Should Have Religion Died in 1543?

In 1543 Copernicus’s seminal work, De revolutionibus orbium coelestium (On the Revolutions of the Celestial Spheres), posited that the heavens did not revolve around the earth, but the other way around. Arab and Indian scholars had of course knew that for centuries, but this was the first time it was proven to the Christian world. Before this, everything was about us and our planet. Our earth was the center of the universe, all things revolved around us, and, of course, our God overlooked us, judged us, rewarded us, and helped us out in times of trouble. After 1543 we were an immeasurably tiny part of billions of galaxies that extend outward for millions of light years.

The End of My Journey

So is this the end of this journey that I strangely found very satisfying?  The question then is what drives us to religion, and how it is sometimes used to manipulate us. It is a truism that all of us, from the age where we first have a brush with death, be it the death of a relative, friend, or pet, feel the need for a power that makes it alright. The need for religion makes talented salesmen of religion rich, powerful, and influential in every society around the globe. In areas where religion is strongest, it is essential that our leaders adhere to the true faith. Barack Obama would have stood no chance of election if he had declared himself agnostic, yet reading his autobiographical book Dreams From My Father suggests that he valued the works of the church in their help to the poor in Chicago and the dedication of some of the ministers. However, nowhere is there any statement of his own faith. Although I have no doubt that is he a Christian, the fact that he doesn’t seem to wear it on his sleeve, but rather seems to live it through shared values is probably one of his greatest strengths.

Once we accept that belief can transcend evidence, we are programmed to accept without question what those good Christian, Muslim, Jewish, and Hindu leaders tell us. That is why religion has caused so many conflicts over the ages. Today, of course, medieval tortures have been reinvented to use on those lured into battle by their own deluded religious teachers and leaders.

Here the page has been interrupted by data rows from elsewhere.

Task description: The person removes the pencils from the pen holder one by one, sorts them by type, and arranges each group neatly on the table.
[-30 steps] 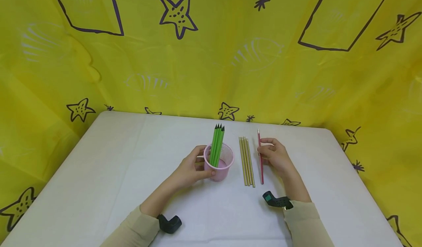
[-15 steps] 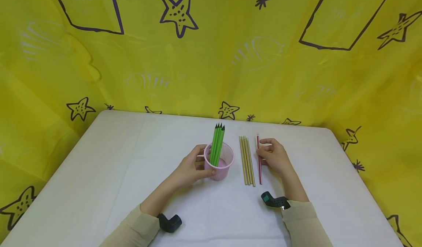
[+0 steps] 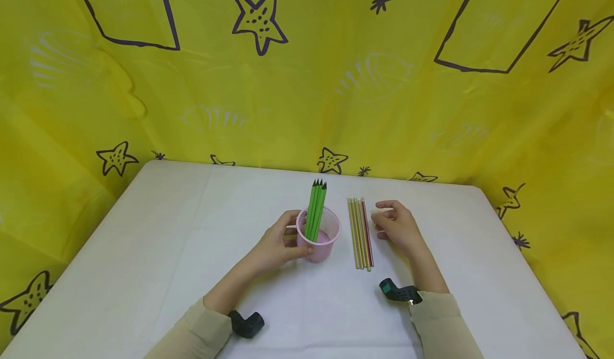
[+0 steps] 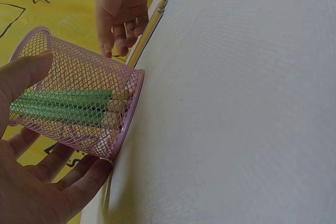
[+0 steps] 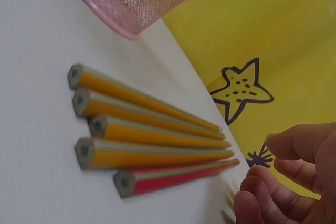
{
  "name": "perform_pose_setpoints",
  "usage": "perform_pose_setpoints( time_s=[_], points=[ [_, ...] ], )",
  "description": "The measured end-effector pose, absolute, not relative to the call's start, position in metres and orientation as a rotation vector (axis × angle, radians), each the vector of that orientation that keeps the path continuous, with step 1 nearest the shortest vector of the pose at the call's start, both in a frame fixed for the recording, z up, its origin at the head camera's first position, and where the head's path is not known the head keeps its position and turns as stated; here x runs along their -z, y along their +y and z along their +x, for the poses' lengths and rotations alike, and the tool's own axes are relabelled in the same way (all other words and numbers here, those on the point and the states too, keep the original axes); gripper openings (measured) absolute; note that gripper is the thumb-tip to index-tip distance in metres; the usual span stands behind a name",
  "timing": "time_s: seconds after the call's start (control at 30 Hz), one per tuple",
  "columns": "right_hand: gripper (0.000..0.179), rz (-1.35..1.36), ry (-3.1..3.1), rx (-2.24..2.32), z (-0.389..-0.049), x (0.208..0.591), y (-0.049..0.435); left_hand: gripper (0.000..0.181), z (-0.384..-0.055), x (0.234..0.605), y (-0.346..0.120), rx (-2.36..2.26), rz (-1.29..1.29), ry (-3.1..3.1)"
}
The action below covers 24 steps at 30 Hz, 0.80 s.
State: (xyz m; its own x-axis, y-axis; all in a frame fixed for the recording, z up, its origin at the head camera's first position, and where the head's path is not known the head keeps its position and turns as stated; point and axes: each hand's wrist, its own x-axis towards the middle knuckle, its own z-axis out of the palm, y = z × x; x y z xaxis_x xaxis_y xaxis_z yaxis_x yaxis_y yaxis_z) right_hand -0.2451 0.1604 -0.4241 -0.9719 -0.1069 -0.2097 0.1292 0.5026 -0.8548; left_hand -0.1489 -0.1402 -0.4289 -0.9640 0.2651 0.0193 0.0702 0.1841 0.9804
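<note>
My left hand (image 3: 275,247) grips a pink mesh pencil cup (image 3: 320,253), thumb on the near side and fingers round the other. Several green pencils (image 3: 314,212) stand in it, dark points up, leaning together. Right of the cup, several gold-yellow pencils (image 3: 357,234) lie side by side on the table. A red pencil (image 3: 368,234) lies at the right end of that row; the right wrist view shows its flat unsharpened end (image 5: 125,182). Just right of it hovers my right hand (image 3: 400,228), fingers loosely bent, with nothing between thumb and fingertips (image 5: 251,207).
A white cloth covers the table (image 3: 230,215). Behind it hangs a yellow curtain (image 3: 307,98) printed with starfish and fish. Black wrist cameras sit on both arms, the left one (image 3: 247,325) and the right one (image 3: 399,291) close above the cloth.
The red pencil, earlier held by my right hand apart from the row, has shifted left to lie beside the yellow pencils, and my right fingers have let go. My left hand and the cup have stayed put.
</note>
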Motion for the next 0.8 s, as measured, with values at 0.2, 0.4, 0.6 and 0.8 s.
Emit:
perform_pose_setpoints(
  time_s=[0.2, 0.4, 0.6, 0.8],
  points=[
    [0.047, -0.163, 2.427, 1.539, -0.242, 0.414, 0.154, 0.076, -0.148, 0.429, -0.14, -1.88, 0.326, 2.292],
    [0.058, -0.561, 2.278, 1.479, -0.233, 0.402, 0.141, 0.076, -0.148, 0.428, -0.14, -1.872, 0.321, 2.3],
    [0.07, -0.828, 2.179, 1.439, -0.222, 0.4, 0.122, 0.077, -0.148, 0.427, -0.141, -1.879, 0.303, 2.294],
    [0.081, -0.921, 2.064, 1.447, -0.217, 0.406, 0.11, 0.076, -0.149, 0.428, -0.143, -1.885, 0.304, 2.298]
  ],
)
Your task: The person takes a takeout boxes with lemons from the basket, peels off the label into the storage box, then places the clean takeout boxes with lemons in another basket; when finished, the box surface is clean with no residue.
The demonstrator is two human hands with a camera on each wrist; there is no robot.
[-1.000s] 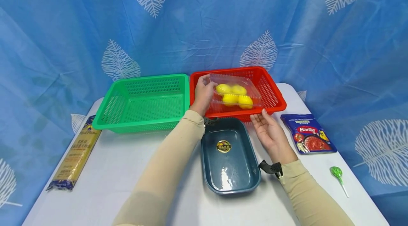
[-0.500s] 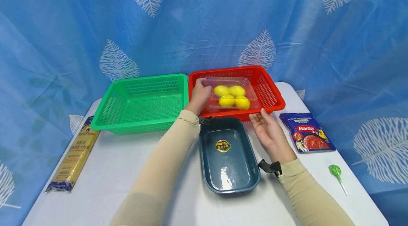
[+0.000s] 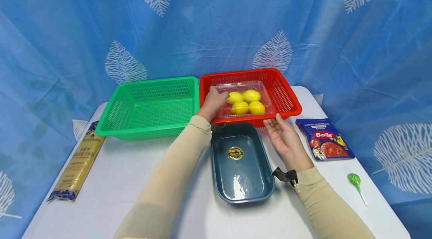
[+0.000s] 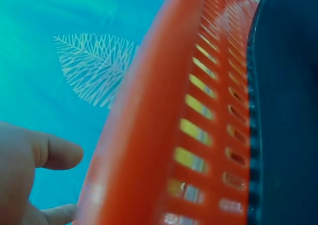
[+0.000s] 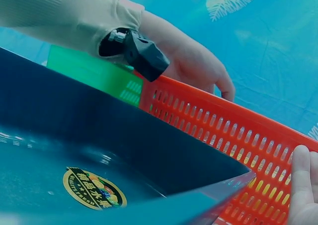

Religion in one form or another has been with us from the beginning of time and will probably be with us until the end. Einstein himself believed in no formal religion, but thought that their must be some master equation which could be used to harmonize all things. It was this equation which he saw as God’s design. He did not believe that humankind played any role, above being a tiny part in “the equation.” Alas Quantum mechanics, whose theories Einstein opposed vehemently throughout the latter part of his life, with its basis being a lack of any order, has moved physics further from any such unifying equation.

The final question then must be: Has mankind benefited from religion, or has all of it been a chain around our necks. Clearly, as mentioned before, it has been a necessity for stability in many societies. Without this stability, the conditions for economic growth and progress may not have been sufficient. Also, it has been a solace to many in times of great stress or sorrow. It has helped countless people through times of intolerable hardship, famine, plague, and wars. Religion left alone and not seized upon by power hungry individuals, states, or countries, can and has been a power for good. I look on the Dalai Llama, Mahatma Gandhi, and the Aga Khan as shining lights in that respect.

Unfortunately, where religions have evolved into powerful advocacy groups on their own behalf, with their leaders’ power-hungry egos inflated by their own sense of gravitas, they inevitably do more to divide and deride than to resolve, pacify, and heal. Religion will continue to hold sway for many more millennia, so it essential for us to understand in an historical rational way the damage that can be caused by the lack of separation between state and religion. In the end, that was the main lesson of my personal journey.